_TRY IT_
Apart from the pictures, write out all the records exactly.

*** Block opens ***

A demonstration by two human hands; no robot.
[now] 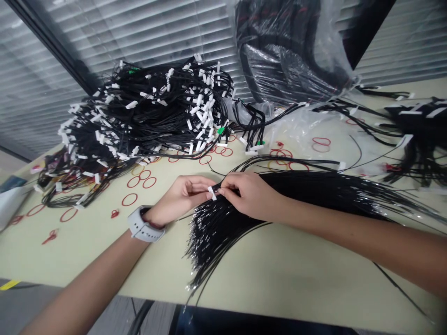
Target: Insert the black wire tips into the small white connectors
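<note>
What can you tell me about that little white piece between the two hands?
The white piece is a small, narrow block that looks like plastic; its finer details are too small to make out. It stands slightly tilted at the fingertips of the left hand, by the upper left edge of the black wire bundle. The right hand is close beside it; whether it touches is unclear.

Wire bundle (223,232) on table (279,284); cable pile (157,116) behind-left; plastic bag (279,60) behind bundle, right of pile; rubber bands (130,194) before pile.
</note>
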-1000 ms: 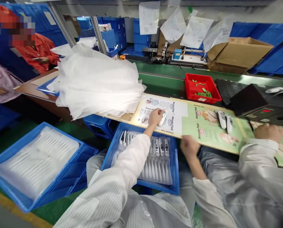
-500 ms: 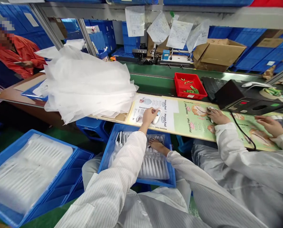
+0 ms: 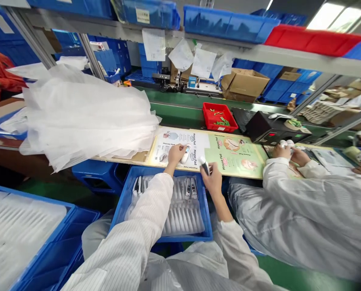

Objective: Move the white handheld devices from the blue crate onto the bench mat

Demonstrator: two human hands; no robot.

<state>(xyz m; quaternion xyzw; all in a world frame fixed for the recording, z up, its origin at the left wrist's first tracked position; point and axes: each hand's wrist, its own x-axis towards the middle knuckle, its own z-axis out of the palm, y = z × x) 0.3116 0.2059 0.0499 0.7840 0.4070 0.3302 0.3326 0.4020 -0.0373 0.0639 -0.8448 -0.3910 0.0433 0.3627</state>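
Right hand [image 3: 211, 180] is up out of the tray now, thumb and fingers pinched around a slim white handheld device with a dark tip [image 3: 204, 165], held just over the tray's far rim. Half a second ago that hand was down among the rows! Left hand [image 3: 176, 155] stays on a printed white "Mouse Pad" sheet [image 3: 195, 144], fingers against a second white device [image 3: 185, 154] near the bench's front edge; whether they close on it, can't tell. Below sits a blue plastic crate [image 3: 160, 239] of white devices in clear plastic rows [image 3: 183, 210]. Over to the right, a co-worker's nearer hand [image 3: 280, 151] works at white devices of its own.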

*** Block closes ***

_RESULT OF THE TASK_
A demonstration by two human hands; no robot.
[now] 
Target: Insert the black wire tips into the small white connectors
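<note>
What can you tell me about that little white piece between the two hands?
The white piece is a small, narrow block that looks like plastic; its finer details are too small to make out. It stands slightly tilted at the fingertips of the left hand, by the upper left edge of the black wire bundle. The right hand is close beside it; whether it touches is unclear.

Wire bundle (223,232) on table (279,284); cable pile (157,116) behind-left; plastic bag (279,60) behind bundle, right of pile; rubber bands (130,194) before pile.
</note>
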-1000 ms: 
-500 ms: 
+0 ms: 

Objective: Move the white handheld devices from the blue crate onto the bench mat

Demonstrator: two human hands; no robot.

<state>(xyz m; quaternion xyzw; all in a world frame fixed for the recording, z up, its origin at the left wrist's first tracked position; point and axes: each hand's wrist, its own x-axis towards the middle knuckle, its own z-axis out of the palm, y = z × x) 0.3116 0.2059 0.0499 0.7840 0.4070 0.3302 0.3326 0.4020 -0.0373 0.0639 -0.8448 -0.3910 0.0433 0.3627</state>
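Right hand [image 3: 211, 180] is up out of the tray now, thumb and fingers pinched around a slim white handheld device with a dark tip [image 3: 204, 165], held just over the tray's far rim. Half a second ago that hand was down among the rows! Left hand [image 3: 176, 155] stays on a printed white "Mouse Pad" sheet [image 3: 195, 144], fingers against a second white device [image 3: 185, 154] near the bench's front edge; whether they close on it, can't tell. Below sits a blue plastic crate [image 3: 160, 239] of white devices in clear plastic rows [image 3: 183, 210]. Over to the right, a co-worker's nearer hand [image 3: 280, 151] works at white devices of its own.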

The exercise has been answered completely.